Server Configuration > Access Control List Permissions > Setting Your Permission Strategy > Roles for Typical Projects
 
Roles for Typical Projects
As an example, consider two users who each have assigned roles:
tester role in the QA group
developer role in the Development group
Now suppose a particular project is configured with an ACL that gives full permissions to the Development group and restricts permissions to the QA group. When the QA user invokes a command that affects the project, the permission set used to determine whether this user may perform the operation consists of all the permissions in the QA group. When the Development user invokes a command that affects the project, the permissions in the Developer group apply.
* 
Each group must be defined in your authentication scheme. For example, if you are using NT authentication, these groups of users must be defined as recognizable and authorized to access the machine hosting the Integrity Lifecycle Manager server.

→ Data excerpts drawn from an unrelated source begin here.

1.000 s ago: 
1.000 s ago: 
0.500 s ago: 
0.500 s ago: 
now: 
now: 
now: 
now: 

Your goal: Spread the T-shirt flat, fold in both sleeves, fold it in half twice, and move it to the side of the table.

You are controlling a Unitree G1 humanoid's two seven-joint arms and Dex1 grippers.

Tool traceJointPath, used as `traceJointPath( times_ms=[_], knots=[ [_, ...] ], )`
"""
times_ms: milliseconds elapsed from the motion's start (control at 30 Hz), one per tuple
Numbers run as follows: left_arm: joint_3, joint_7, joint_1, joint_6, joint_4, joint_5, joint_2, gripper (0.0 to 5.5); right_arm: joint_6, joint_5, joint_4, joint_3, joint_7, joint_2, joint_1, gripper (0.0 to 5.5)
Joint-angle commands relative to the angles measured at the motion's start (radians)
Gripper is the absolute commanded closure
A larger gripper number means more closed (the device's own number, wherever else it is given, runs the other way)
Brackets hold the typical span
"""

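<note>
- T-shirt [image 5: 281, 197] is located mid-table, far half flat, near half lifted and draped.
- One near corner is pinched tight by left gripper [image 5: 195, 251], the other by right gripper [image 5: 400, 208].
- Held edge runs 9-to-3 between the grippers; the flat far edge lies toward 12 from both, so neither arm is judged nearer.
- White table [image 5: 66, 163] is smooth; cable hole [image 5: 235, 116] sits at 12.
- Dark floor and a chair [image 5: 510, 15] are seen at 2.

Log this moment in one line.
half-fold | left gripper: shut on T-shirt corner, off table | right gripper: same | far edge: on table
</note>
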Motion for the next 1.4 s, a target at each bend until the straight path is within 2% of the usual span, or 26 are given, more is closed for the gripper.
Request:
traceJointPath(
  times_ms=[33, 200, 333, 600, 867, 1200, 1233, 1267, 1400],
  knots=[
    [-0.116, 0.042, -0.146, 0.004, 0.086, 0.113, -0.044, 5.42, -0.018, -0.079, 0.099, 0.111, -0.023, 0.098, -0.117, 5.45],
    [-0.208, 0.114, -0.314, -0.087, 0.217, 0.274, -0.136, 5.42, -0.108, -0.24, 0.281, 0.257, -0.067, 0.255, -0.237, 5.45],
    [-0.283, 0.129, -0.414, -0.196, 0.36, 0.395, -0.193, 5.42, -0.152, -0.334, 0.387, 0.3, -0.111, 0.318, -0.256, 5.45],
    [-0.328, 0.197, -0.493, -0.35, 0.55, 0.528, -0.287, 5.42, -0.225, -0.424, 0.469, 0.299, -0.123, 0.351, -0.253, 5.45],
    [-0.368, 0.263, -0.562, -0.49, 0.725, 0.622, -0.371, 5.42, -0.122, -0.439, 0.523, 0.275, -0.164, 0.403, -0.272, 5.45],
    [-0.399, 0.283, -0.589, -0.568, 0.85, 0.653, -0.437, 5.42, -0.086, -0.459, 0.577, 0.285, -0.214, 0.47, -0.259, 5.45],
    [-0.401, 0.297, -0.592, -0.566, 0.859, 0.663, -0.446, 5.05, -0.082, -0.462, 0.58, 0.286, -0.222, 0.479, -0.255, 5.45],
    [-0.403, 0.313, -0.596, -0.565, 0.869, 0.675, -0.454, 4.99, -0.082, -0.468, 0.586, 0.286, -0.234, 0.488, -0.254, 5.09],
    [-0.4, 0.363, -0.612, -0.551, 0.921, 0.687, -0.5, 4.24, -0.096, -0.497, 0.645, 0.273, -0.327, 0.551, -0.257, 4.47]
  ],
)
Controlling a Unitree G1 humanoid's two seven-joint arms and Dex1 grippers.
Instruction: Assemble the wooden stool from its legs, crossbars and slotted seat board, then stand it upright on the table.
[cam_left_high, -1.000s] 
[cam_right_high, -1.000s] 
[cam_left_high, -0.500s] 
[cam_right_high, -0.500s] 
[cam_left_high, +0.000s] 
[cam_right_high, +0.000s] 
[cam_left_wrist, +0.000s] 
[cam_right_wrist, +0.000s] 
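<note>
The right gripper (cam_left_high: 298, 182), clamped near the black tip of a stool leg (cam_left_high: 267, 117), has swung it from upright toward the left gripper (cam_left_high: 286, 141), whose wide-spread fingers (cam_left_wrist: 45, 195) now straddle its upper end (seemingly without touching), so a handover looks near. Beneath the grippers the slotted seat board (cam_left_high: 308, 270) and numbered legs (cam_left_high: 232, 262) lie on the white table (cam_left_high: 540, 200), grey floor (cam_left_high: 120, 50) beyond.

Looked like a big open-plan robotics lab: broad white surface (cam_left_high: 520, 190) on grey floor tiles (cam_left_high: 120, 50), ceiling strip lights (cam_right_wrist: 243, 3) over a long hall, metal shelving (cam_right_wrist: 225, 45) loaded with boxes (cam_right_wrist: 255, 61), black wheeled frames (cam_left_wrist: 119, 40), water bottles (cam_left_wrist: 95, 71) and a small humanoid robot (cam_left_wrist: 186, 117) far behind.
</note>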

Setting Site Wide Read-Only Permissions
As another example, consider a company that wants to permit all of its users to look at any project or member file on the system while restricting editing capabilities to developers on individual project teams. The administrator could assign the Login and OpenProject permissions to a general principal group such as the default everyone group or some similarly named principal. The administrator would then assign more specific permissions to a Development group for developers.
Although this use of mapping groups to roles can be a powerful way to control casual or unauthorized access to configuration management functions, it also requires some careful planning on the administrator’s part to provide users with the permissions necessary for performing their required work.